- Sulphur City, Arkansas Sulphur City's position in Arkansas. Sulphur City, Arkansas Sulphur City, Arkansas (the United States)
- Coordinates: 35°57′54″N 94°03′2″W﻿ / ﻿35.96500°N 94.05056°W
- Country: United States
- State: Arkansas
- County: Washington
- Township: White River
- First post office: 1882
- Elevation: 1,358 ft (414 m)
- Time zone: UTC-6 (Central (CST))
- • Summer (DST): UTC-5 (CDT)
- Area code: 479
- GNIS feature ID: 78490

= Sulphur City, Arkansas =

Sulphur City (formerly Sulphur Springs and Mankins) is an unincorporated community in White River Township, Washington County, Arkansas, United States.
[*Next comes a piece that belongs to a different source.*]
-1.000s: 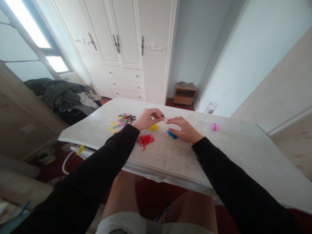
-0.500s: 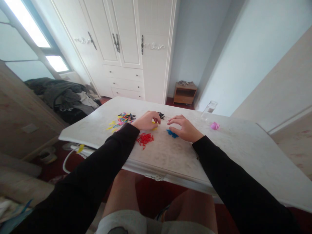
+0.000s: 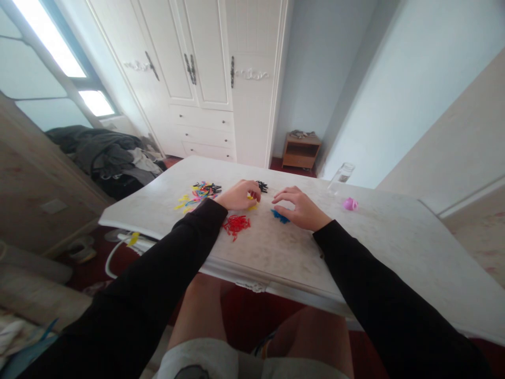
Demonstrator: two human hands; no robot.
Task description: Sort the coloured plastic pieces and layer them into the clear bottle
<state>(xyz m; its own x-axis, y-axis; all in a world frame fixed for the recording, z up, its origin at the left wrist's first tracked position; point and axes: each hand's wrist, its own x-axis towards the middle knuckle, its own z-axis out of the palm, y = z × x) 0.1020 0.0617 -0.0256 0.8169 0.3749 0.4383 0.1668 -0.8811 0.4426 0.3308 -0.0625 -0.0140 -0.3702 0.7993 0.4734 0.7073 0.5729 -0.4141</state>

It is located at the intersection of Black Oak Road (Washington County Road 57 CR 57) and Whitehouse Road (CR 43). The community is on the east bank of the Middle Fork of the White River. The community of Black Oak lies approximately 1.5 miles to the northwest on the opposite side of the river.

==History==
The first settler in the area was Peter Mankins Sr., who ran a prosperous livestock business until the outbreak of the Civil War. A post office was built in 1882, first known as Sulphur Springs, but the name was changed to Mankins since another community by that name already existed in Benton County. Shortly after the change, the community was renamed Sulphur City. The post office closed in 1960.